▶ Your objective: Nothing in the records below may change; print them all exactly.

----- Material for this task -----

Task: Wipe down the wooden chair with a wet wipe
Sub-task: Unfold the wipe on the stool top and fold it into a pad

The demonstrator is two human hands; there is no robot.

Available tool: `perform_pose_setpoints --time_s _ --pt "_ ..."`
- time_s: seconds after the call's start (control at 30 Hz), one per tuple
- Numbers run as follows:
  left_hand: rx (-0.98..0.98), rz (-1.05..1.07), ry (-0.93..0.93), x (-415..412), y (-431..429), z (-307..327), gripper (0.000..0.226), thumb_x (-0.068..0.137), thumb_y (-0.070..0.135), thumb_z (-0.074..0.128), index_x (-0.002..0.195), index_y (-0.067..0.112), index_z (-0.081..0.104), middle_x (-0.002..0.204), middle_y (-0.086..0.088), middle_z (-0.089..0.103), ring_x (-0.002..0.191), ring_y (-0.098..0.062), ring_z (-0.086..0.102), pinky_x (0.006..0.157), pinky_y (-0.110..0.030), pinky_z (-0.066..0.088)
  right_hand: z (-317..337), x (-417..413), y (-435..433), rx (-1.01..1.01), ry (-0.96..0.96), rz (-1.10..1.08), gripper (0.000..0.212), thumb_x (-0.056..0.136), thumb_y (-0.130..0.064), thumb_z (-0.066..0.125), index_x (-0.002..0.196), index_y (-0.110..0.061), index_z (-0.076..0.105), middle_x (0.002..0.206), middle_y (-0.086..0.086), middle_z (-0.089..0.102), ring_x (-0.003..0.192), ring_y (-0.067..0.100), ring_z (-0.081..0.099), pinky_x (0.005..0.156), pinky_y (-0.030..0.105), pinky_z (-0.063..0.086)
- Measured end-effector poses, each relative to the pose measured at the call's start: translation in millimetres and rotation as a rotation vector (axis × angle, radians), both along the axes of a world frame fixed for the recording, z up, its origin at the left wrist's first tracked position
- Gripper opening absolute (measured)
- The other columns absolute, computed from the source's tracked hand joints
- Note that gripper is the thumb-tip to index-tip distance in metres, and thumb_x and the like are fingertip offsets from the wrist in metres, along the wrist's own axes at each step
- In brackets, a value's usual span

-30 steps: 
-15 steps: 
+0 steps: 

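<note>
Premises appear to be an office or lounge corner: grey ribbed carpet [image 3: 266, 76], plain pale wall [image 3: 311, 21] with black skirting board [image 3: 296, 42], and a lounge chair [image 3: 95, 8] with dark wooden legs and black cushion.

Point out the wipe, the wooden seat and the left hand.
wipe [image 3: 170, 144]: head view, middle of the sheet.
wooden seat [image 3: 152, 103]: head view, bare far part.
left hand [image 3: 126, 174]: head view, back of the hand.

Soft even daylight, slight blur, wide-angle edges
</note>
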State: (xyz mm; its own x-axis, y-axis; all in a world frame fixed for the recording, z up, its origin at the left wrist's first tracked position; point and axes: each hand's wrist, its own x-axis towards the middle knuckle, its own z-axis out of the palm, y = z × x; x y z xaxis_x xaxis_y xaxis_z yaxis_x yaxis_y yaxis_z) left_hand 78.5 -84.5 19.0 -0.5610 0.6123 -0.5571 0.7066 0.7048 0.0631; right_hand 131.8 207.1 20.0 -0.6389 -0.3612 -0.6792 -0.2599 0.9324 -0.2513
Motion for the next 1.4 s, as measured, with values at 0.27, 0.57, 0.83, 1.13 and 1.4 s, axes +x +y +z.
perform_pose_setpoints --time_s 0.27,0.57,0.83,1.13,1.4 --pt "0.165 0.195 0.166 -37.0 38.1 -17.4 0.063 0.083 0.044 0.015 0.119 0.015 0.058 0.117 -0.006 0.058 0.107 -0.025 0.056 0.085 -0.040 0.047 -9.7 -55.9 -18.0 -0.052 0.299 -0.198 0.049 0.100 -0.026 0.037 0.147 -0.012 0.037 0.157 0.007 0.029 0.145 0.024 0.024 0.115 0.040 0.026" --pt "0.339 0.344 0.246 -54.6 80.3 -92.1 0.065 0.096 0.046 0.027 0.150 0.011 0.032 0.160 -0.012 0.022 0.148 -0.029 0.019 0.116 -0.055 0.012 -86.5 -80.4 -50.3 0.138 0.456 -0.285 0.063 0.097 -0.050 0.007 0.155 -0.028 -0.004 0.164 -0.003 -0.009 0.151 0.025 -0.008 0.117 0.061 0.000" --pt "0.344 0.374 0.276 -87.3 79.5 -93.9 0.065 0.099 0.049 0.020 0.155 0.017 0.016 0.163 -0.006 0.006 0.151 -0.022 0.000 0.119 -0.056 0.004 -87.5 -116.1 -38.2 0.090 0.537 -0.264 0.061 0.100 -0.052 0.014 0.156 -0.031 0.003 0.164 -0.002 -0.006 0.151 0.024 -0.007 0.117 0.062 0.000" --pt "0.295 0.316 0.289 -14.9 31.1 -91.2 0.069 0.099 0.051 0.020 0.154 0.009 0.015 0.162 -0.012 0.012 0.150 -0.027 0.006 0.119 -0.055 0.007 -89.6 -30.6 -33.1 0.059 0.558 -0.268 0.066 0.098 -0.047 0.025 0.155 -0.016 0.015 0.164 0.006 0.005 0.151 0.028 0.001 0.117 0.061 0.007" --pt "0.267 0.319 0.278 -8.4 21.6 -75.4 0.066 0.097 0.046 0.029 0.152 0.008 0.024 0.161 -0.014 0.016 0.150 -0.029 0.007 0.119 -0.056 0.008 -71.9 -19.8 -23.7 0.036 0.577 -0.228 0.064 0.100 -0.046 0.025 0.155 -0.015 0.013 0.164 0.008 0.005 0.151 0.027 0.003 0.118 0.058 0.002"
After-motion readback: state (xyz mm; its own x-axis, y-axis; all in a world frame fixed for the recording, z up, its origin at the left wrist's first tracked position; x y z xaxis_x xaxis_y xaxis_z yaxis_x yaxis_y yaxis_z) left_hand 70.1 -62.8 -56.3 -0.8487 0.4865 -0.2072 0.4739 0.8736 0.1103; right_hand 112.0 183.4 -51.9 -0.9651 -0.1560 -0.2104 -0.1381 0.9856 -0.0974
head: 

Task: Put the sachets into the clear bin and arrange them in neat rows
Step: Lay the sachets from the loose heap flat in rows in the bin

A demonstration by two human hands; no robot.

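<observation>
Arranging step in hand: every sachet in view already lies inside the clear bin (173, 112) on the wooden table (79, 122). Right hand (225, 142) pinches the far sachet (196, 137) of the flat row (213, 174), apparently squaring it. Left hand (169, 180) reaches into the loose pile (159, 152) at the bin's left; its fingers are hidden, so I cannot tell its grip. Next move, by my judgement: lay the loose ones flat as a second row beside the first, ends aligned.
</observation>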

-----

▶ Answer to this task:
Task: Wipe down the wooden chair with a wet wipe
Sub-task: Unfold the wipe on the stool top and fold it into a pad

The demonstrator is two human hands; there is no robot.

Available tool: `perform_pose_setpoints --time_s _ --pt "_ ..."`
- time_s: seconds after the call's start (control at 30 Hz), one per tuple
- Numbers run as follows:
  left_hand: rx (-0.98..0.98), rz (-1.05..1.07), ry (-0.93..0.93), x (-415..412), y (-431..429), z (-307..327), gripper (0.000..0.226), thumb_x (-0.068..0.137), thumb_y (-0.070..0.135), thumb_z (-0.074..0.128), index_x (-0.002..0.195), index_y (-0.067..0.112), index_z (-0.081..0.104), middle_x (-0.002..0.204), middle_y (-0.086..0.088), middle_z (-0.089..0.103), ring_x (-0.002..0.191), ring_y (-0.098..0.062), ring_z (-0.086..0.102), pinky_x (0.006..0.157), pinky_y (-0.110..0.030), pinky_z (-0.066..0.088)
  right_hand: z (-317..337), x (-417..413), y (-435..433), rx (-1.01..1.01), ry (-0.96..0.96), rz (-1.10..1.08), gripper (0.000..0.212), thumb_x (-0.056..0.136), thumb_y (-0.130..0.064), thumb_z (-0.066..0.125), index_x (-0.002..0.196), index_y (-0.110..0.061), index_z (-0.076..0.105), middle_x (0.002..0.206), middle_y (-0.086..0.086), middle_z (-0.089..0.102), ring_x (-0.003..0.192), ring_y (-0.067..0.100), ring_z (-0.081..0.099), pinky_x (0.005..0.156), pinky_y (-0.030..0.105), pinky_z (-0.063..0.086)
- Measured end-effector poses, each relative to the pose measured at the call's start: translation in millimetres and rotation as a rotation vector (axis × angle, radians), both along the axes of a world frame fixed for the recording, z up, its origin at the left wrist's first tracked position
- Gripper opening absolute (measured)
- The other columns absolute, computed from the source's tracked hand joints
- Note that gripper is the thumb-tip to index-tip distance in metres, and thumb_x and the like are fingertip offsets from the wrist in metres, along the wrist's own axes at each step
- In brackets, a value's usual span

-30 steps: 
-15 steps: 
+0 steps: 

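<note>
Premises appear to be an office or lounge corner: grey ribbed carpet [image 3: 266, 76], plain pale wall [image 3: 311, 21] with black skirting board [image 3: 296, 42], and a lounge chair [image 3: 95, 8] with dark wooden legs and black cushion.

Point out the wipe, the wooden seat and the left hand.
wipe [image 3: 170, 144]: head view, middle of the sheet.
wooden seat [image 3: 152, 103]: head view, bare far part.
left hand [image 3: 126, 174]: head view, back of the hand.

Soft even daylight, slight blur, wide-angle edges
</note>
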State: (xyz mm; its own x-axis, y-axis; all in a world frame fixed for the recording, z up, its origin at the left wrist's first tracked position; point and axes: each hand's wrist, its own x-axis towards the middle knuckle, its own z-axis out of the palm, y = z × x; x y z xaxis_x xaxis_y xaxis_z yaxis_x yaxis_y yaxis_z) left_hand 78.5 -84.5 19.0 -0.5610 0.6123 -0.5571 0.7066 0.7048 0.0631; right_hand 131.8 207.1 20.0 -0.6389 -0.3612 -0.6792 -0.2599 0.9324 -0.2513
Motion for the next 1.4 s, as measured, with values at 0.27, 0.57, 0.83, 1.13 and 1.4 s, axes +x +y +z.
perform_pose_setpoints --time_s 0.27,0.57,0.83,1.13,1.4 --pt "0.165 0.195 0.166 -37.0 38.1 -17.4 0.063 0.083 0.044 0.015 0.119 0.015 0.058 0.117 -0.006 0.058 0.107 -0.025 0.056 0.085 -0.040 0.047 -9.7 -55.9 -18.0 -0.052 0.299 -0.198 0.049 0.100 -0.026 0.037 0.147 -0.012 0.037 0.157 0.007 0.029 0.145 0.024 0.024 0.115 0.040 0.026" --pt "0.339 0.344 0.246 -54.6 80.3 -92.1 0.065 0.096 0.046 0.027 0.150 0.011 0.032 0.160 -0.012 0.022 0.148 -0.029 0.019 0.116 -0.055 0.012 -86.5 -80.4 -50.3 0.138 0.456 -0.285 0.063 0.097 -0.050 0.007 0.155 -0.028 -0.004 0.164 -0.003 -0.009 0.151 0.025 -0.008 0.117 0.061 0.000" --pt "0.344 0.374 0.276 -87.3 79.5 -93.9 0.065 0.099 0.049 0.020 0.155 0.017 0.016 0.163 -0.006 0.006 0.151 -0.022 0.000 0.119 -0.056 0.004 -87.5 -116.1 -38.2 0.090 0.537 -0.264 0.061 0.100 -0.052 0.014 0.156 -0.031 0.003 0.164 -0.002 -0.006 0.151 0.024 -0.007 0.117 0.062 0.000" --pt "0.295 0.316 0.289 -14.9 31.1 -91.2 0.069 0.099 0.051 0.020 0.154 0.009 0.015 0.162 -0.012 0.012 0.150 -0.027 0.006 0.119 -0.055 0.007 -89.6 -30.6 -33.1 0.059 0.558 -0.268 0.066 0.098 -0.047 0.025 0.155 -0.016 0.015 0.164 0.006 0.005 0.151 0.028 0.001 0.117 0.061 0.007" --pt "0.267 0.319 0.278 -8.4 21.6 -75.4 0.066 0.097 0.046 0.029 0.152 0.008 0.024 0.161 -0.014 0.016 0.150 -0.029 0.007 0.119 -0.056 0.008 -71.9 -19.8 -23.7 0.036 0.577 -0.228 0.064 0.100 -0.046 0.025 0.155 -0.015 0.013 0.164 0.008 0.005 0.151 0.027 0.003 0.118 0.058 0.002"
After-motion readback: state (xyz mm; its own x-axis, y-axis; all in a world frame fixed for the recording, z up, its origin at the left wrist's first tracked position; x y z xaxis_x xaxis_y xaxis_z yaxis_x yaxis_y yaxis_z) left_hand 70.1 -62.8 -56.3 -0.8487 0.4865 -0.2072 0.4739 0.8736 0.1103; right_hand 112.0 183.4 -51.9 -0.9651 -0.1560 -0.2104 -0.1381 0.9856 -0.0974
head: 

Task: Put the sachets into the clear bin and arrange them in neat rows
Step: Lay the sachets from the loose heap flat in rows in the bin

A demonstration by two human hands; no robot.

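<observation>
Arranging step in hand: every sachet in view already lies inside the clear bin (173, 112) on the wooden table (79, 122). Right hand (225, 142) pinches the far sachet (196, 137) of the flat row (213, 174), apparently squaring it. Left hand (169, 180) reaches into the loose pile (159, 152) at the bin's left; its fingers are hidden, so I cannot tell its grip. Next move, by my judgement: lay the loose ones flat as a second row beside the first, ends aligned.
</observation>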

What was requested is fully covered by this answer.